## [Activity]
In the listing below, how many lines hold the string "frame"? Reply with the number and nothing else.

## [Data records]
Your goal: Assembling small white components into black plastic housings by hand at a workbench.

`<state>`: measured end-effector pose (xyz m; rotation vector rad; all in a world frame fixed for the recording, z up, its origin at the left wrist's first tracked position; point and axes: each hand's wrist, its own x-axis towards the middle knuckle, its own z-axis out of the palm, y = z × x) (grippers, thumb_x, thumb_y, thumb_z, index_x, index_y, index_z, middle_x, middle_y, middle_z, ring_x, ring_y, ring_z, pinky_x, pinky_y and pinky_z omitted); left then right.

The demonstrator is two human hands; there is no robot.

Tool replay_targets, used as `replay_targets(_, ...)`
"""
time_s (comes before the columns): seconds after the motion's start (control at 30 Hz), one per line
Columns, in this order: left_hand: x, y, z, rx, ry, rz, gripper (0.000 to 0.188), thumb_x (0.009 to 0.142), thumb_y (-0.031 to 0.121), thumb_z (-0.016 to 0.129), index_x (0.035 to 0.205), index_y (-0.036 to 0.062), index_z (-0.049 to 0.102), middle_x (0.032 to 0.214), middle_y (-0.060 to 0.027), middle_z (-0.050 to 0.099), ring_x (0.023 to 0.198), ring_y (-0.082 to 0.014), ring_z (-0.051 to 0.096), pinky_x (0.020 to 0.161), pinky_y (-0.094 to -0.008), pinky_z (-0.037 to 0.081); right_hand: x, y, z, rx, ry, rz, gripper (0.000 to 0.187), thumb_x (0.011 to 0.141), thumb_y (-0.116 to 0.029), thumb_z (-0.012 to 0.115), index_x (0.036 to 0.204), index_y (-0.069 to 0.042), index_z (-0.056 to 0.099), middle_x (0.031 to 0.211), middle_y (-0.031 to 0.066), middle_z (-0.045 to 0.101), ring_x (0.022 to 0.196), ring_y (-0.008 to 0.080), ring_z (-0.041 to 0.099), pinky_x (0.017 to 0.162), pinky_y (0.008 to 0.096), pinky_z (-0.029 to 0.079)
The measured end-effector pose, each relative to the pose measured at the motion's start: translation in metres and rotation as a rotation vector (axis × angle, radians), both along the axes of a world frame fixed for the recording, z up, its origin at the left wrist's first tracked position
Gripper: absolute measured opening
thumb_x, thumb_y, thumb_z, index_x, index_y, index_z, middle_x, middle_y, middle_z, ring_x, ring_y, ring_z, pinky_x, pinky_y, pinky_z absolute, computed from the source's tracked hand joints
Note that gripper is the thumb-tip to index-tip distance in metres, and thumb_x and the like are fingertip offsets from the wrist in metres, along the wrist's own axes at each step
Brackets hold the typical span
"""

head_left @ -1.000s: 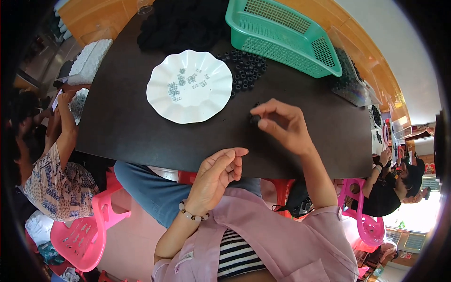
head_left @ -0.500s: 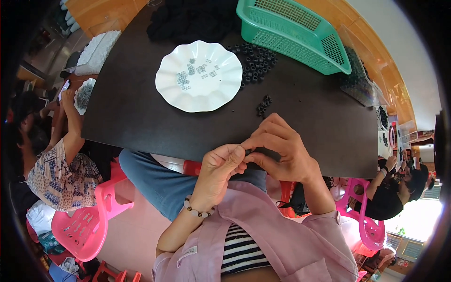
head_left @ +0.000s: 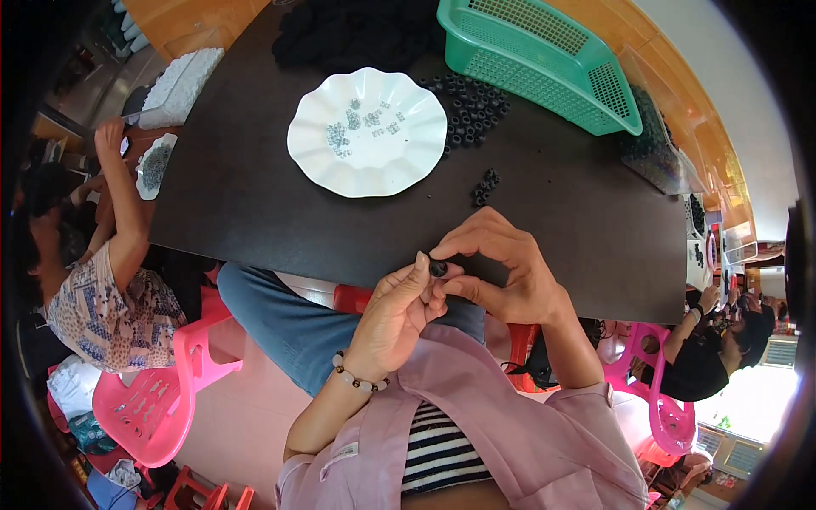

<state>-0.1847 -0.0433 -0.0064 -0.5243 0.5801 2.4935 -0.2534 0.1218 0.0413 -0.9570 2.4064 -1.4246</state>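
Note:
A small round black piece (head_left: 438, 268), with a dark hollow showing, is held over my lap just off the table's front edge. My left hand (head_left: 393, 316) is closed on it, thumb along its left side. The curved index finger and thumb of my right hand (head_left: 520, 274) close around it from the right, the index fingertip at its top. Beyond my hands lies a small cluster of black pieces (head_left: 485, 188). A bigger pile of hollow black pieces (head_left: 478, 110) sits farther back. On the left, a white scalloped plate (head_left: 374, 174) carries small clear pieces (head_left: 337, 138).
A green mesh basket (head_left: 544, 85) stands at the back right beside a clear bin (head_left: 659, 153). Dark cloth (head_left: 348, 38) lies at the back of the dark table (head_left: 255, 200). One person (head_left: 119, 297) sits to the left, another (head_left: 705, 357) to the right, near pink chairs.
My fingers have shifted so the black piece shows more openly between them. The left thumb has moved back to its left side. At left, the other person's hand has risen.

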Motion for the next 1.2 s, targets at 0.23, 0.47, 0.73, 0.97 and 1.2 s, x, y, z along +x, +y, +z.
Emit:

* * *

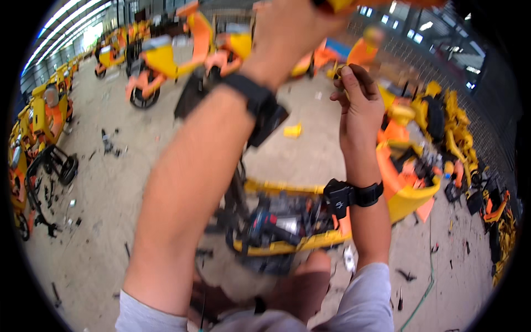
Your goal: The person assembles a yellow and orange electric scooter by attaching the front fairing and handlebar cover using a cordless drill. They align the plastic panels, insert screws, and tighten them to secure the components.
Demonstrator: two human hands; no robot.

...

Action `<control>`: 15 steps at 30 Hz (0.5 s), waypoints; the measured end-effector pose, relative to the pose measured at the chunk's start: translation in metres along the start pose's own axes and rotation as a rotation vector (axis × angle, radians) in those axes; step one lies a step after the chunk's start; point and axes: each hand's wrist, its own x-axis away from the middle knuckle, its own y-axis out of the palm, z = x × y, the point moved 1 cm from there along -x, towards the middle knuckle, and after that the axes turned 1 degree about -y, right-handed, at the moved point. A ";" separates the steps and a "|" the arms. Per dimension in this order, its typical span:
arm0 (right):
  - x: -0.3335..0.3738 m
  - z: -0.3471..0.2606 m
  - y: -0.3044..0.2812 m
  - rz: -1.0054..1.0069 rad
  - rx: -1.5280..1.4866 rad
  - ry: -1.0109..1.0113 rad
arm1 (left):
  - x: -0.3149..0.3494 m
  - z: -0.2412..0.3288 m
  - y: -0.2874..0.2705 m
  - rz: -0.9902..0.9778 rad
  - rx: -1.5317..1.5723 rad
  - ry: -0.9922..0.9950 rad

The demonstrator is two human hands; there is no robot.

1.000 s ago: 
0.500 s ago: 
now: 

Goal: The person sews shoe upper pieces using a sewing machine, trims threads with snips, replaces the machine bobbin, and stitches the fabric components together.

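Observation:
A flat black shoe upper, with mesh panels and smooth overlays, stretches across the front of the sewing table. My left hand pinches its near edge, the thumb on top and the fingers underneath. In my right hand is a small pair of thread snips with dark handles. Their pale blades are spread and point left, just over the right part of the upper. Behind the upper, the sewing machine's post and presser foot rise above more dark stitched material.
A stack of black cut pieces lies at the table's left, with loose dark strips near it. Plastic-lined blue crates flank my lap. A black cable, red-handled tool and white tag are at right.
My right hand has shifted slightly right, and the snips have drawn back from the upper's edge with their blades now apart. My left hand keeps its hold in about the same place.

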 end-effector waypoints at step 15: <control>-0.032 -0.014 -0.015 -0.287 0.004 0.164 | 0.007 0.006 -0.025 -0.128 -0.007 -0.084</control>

## [Task output]
2